● **Recorded data**:

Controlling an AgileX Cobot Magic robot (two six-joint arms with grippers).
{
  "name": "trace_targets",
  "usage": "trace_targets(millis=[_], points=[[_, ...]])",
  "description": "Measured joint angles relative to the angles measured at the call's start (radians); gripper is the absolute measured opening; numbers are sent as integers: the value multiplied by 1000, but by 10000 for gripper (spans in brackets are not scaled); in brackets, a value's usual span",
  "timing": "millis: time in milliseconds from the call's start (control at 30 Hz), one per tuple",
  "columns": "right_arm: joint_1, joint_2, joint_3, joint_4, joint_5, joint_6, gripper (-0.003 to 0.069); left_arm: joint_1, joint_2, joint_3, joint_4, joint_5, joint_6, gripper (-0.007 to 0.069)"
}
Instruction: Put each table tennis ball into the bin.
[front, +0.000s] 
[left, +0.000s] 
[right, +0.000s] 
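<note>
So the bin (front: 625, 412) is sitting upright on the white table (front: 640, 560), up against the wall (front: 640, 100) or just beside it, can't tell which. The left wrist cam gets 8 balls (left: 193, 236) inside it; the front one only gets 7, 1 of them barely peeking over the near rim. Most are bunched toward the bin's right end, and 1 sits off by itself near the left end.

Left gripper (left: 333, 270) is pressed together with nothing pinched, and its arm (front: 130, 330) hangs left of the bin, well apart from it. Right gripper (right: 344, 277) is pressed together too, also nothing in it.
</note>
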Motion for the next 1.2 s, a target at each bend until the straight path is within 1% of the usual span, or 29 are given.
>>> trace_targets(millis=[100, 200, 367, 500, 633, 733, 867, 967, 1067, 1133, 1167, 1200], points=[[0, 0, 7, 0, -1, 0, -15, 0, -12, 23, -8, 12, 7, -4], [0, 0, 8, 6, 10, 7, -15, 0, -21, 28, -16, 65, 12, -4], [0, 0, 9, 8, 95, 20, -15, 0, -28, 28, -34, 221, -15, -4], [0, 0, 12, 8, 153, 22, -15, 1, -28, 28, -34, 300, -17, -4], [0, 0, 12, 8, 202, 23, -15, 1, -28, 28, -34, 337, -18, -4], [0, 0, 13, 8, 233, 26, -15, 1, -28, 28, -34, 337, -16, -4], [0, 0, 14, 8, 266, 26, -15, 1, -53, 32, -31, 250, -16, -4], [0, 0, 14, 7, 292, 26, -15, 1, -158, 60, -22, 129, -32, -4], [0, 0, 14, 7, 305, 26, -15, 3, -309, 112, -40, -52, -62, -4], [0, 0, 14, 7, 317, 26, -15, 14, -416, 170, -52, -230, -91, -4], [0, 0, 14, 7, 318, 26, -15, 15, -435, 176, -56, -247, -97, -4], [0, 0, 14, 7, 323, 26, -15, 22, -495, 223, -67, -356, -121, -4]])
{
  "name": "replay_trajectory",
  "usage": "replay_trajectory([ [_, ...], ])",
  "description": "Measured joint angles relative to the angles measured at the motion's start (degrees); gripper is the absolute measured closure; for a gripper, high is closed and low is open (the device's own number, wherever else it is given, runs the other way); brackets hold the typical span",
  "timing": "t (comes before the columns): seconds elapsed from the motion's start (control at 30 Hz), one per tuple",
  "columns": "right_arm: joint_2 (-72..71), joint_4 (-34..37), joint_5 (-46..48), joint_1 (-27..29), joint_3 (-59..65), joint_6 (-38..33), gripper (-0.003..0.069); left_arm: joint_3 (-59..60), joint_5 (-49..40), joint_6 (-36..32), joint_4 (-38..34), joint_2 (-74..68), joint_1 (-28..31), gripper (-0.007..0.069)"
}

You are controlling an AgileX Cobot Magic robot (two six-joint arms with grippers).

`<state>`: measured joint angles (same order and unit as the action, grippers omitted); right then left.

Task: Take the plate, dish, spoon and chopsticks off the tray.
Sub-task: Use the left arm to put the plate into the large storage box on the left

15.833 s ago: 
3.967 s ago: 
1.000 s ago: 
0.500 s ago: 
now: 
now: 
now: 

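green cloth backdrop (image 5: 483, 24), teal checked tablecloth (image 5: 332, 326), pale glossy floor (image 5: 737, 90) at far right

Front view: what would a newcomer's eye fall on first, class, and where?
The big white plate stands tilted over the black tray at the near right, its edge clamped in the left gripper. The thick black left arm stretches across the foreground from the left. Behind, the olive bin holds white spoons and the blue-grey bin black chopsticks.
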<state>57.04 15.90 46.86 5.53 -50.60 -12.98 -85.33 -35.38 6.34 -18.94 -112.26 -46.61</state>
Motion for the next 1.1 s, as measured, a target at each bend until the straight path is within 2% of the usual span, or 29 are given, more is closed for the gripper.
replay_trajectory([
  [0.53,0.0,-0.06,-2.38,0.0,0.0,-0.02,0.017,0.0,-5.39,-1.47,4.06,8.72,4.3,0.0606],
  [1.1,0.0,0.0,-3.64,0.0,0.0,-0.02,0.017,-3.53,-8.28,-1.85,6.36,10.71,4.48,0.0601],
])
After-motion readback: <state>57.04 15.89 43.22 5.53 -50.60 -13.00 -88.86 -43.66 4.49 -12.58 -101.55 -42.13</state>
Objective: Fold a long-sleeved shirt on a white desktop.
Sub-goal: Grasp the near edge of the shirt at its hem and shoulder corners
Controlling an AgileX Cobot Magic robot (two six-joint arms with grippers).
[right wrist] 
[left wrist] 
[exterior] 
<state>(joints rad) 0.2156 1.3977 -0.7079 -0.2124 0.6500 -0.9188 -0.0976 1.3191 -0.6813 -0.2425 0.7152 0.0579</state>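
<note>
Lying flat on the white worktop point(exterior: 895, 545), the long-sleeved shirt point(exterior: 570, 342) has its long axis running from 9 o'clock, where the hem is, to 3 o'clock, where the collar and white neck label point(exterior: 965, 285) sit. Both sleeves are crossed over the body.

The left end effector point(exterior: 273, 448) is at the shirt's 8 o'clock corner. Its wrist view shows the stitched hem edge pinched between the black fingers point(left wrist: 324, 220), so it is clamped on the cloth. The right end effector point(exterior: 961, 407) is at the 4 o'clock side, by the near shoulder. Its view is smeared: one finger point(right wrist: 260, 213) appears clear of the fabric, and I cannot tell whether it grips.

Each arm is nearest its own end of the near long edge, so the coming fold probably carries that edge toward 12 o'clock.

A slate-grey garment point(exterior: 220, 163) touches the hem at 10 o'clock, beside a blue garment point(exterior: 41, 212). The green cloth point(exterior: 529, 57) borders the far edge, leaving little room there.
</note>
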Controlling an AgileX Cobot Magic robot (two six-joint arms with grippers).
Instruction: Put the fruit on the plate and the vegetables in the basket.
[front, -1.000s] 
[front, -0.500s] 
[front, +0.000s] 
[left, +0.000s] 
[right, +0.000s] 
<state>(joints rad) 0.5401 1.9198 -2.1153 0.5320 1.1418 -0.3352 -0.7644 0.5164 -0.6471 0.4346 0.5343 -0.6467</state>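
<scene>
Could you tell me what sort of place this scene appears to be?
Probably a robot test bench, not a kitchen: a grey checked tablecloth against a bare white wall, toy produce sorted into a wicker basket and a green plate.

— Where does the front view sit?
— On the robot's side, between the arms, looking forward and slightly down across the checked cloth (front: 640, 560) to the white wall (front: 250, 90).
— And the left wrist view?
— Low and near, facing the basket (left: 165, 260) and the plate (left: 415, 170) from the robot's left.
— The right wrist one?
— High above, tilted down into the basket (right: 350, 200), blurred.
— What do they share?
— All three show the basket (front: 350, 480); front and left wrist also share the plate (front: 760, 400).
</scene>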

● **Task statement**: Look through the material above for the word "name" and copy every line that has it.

● **Answer box**:
  "name": "trace_targets",
  "name": "replay_trajectory",

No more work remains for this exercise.